Лучшей аттестации мне в этом веке не писали.

А в коридоре меня перехватила сестра милосердия — та самая. Вера Алексеевна. При свете дня и не в потоке раненых она оказалась моложе, чем мне запомнилось, — лет двадцати пяти, со строгим, ясным, чуть усталым лицом, — но интонация была на месте.

— Это вы привезли табак? — спросила она вместо здравствуйте.

— Я.

— Напрасно. Курить им я не позволю ещё неделю, у половины грудь. — Она посмотрела на моё лицо и, видимо, что-то в нём прочла, потому что добавила — тоном на четверть мягче: — Табак я заберу и выдам, когда позволю. Письма и деньги — спасибо, это нужно. И ещё. — Она поколебалась — первый раз на моей памяти. — Вы ведь со «Сторожевого»? С того, который привёл их?

— С того.

— Тогда вам стоит знать, что они говорят о вас, когда им больно. Это помогает им больше морфия, а мне важно, чтобы вы понимали, чем обязаны. — Она уже поворачивалась идти, по своему всегдашнему обыкновению заканчивать разговор первой. — Вера Алексеевна. На случай, если будете привозить табак раньше времени — спрашивайте меня, я не позволю его раздать.

— Маринин. Андрей Николаевич, — успел я. — А когда будет можно — позволите привезти?

Она обернулась — уже от поворота — и посмотрела на меня так, как осматривают новый инструмент: годен ли.

— Через неделю, — сказала она. — Папиросы, не махорку: махорку им жальче делить, они ссорятся. И если уж приедете — привезите шашки. Просят шашки, а интендантство шлёт образа. Образа у нас уже есть.

И ушла по коридору, быстро, поправив по дороге косо висевшую табличку на дверях шестой палаты.

Я стоял и смотрел ей вслед с странным ощущением человека, у которого в расчётах, выверенных на тридцать лет вперёд, появилась величина, не предусмотренная ни одной книгой. Величина поправила табличку и скрылась за поворотом. Шашки, не образа. Папиросы, не махорка. Эта женщина знала о настоящих нуждах войны больше половины известных мне штабов и распоряжалась своим знанием так же, как я своим: без рефлексии, по списку, начиная с самого нужного.
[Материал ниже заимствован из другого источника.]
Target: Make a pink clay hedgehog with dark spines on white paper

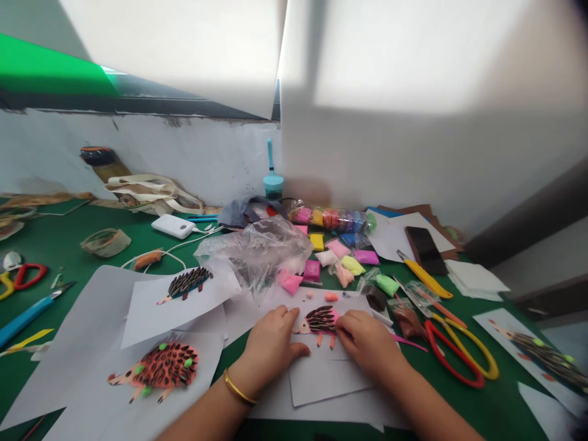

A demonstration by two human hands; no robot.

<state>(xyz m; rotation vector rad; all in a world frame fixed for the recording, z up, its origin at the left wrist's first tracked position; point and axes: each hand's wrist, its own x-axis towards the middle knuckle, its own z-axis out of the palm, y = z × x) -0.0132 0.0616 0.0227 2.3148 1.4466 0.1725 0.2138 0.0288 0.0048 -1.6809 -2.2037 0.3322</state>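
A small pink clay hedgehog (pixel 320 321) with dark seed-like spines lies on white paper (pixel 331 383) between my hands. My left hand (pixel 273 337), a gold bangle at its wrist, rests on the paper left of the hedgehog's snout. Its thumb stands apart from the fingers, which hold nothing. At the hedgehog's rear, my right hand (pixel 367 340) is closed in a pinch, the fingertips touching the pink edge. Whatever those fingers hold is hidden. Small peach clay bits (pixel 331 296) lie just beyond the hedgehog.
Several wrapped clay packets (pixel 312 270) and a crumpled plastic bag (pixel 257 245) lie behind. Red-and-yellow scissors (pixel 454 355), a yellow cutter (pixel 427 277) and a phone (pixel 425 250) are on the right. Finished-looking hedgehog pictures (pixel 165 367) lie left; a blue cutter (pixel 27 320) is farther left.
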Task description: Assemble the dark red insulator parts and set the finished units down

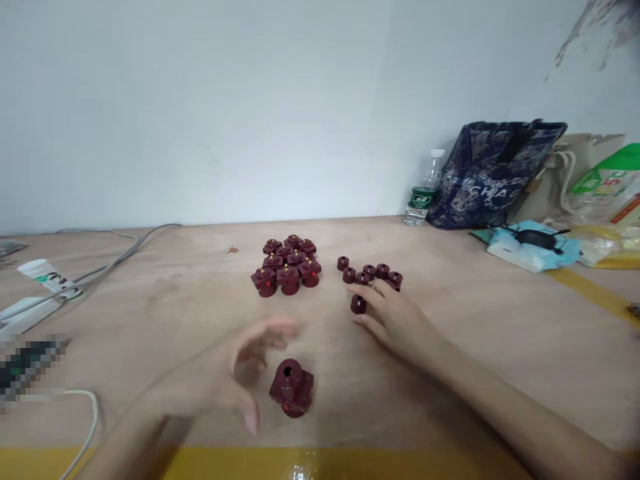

В книжку я в тот вечер записал одну строку, не относившуюся ни к минам, ни к тралению: «Табак — через неделю».

И уже на катере, глядя на чёрную воду, поймал себя на том, что улыбаюсь — первый раз за неделю, в которой были «Стерегущий», списки погибших и гроб на одиннадцать тысяч тонн в окуляре бинокля. Улыбка была не ко времени и не по обстановке. Я не стал её отменять. За зиму я выучил про себя новое: человек, который всё время несёт полное ведро, расплёскивает его на первом же ровном месте. Ровные места надо принимать с благодарностью. Их на этой войне отпускали скупо.